Target Audience Persona

Target Audience Persona

The resulting personas are not only deep, rich and reliable, but expand from a design tool to a powerful tool for defining business strategy. The specific details in this persona start with high-level information about the user segment, but add color by writing a compelling narrative to instantiate the person – it’s not just about the user’s goals, needs, and the projects/products to support those – this is about creating a deep empathetic bond with the user segments. Bottom left side is filled out with demographic information, but when designing social media sites, this could be replaced with Forrester’s technographics information if that provides more meaningful context for your design problems.

Bonus: The source Adobe Illustrator templates for the above persona documents are available for you to download (10mb Zip), remix, and use in any way you wish. We open source our design templates.
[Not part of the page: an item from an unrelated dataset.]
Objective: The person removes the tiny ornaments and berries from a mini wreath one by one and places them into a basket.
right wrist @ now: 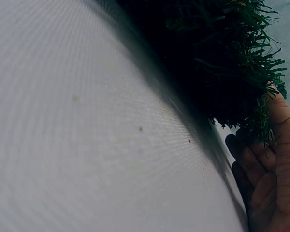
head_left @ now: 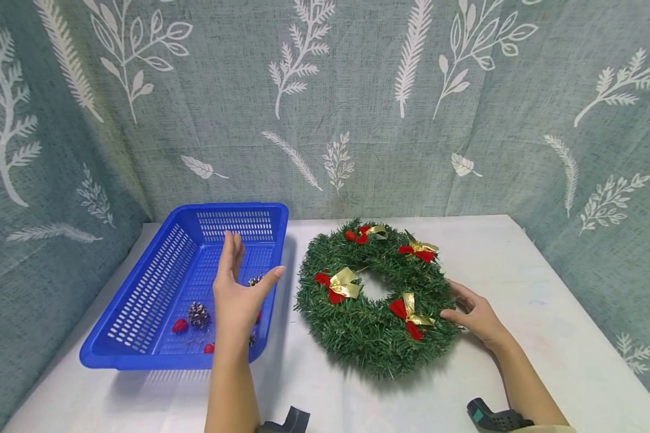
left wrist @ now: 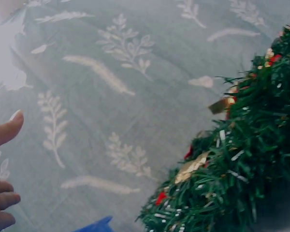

Design Ethnography Resources:

  • An introduction to ethnographic research
    Steve Portigal contributes his perspective of ethnographic research and its applications.
    “As companies continue to realize the need for understanding customers (especially when considering the launch of a new product or entering a new market) they are turning to tools such as “ethnographic research.” With designers, market researchers, anthropologists and others offering this sort of service, trying to put forward an acceptable definition of ethnographic research is an increasingly tricky endeavor.”
  • Inside Your Users’ Minds: The Cultural Probe
    “Theoretically, usability testing is a great way of finding out what is wrong with the products and services we design. We sit the users down in the lab and ask them to perform certain tasks, to “tell us what you think—give voice to your stream of consciousness.” And on the whole, it works.”
  • Coming of age in ethnography
    “I first heard of ethnography in Sociology 101. In his sonorous voice, our professor regaled us with tales of intrepid anthropologists immersing themselves in little-known cultures in exotic settings. We discussed Margaret Mead’s seminal work, Coming of Age in Samoa. We examined the rigors of fieldwork, the tension between observation and participation and the challenge of analysis. It was a great class and I even opted for Soc 102. And that was that. Ethnography faded into the recesses of my mind until reawakened with a start a few years ago when I began hearing it applied to Web design. And it scared me spitless.”
    (Dave Rogers – Goto Report)
  • Electoral ethnography
    The British newspaper, The Guardian, is offering an interesting way for British readers to gain an insight into the electoral experience currently sweeping the United States. The content feature, sponsored by Olympus, strongly resembles a primary activity of usability research: the ethnographic study. Ethnography is a technique developed largely by anthropologist Margaret Mead. It involves behavioral observation, contextual interviewing and analysis of users in their work, home or play spaces.
  • Field studies: the best tool to discover user needs The most valuable asset of a successful design team is the information they have about their users. When teams have the right information, the job of designing a powerful, intuitive, easy-to-use interface becomes tremendously easier. When they don’t, every little design decision becomes a struggle. While techniques, such as focus groups, usability tests, and surveys, can lead to valuable insights, the most powerful tool in the toolbox is the field study. Field studies get the team immersed in the environment of their users and allow them to observe critical details for which there is no other way of discovering.
  • Implications of ethnography for design (PDF)
    “Although ethnography has become a common approach in HCI research and design, considerable confusion still attends both ethnographic practice and the metrics by which it should be evaluated in HCI. Often, ethnography is seen as an approach to field investigation that can generate requirements for systems development; by that token, the major evaluative criterion for an ethnographic study is the implications it can provide for design. Exploring the nature of ethnographic inquiry, this paper suggests that ‘implications for design’ may not be the best metric for evaluation and may, indeed, fail to capture the value of ethnographic investigations.”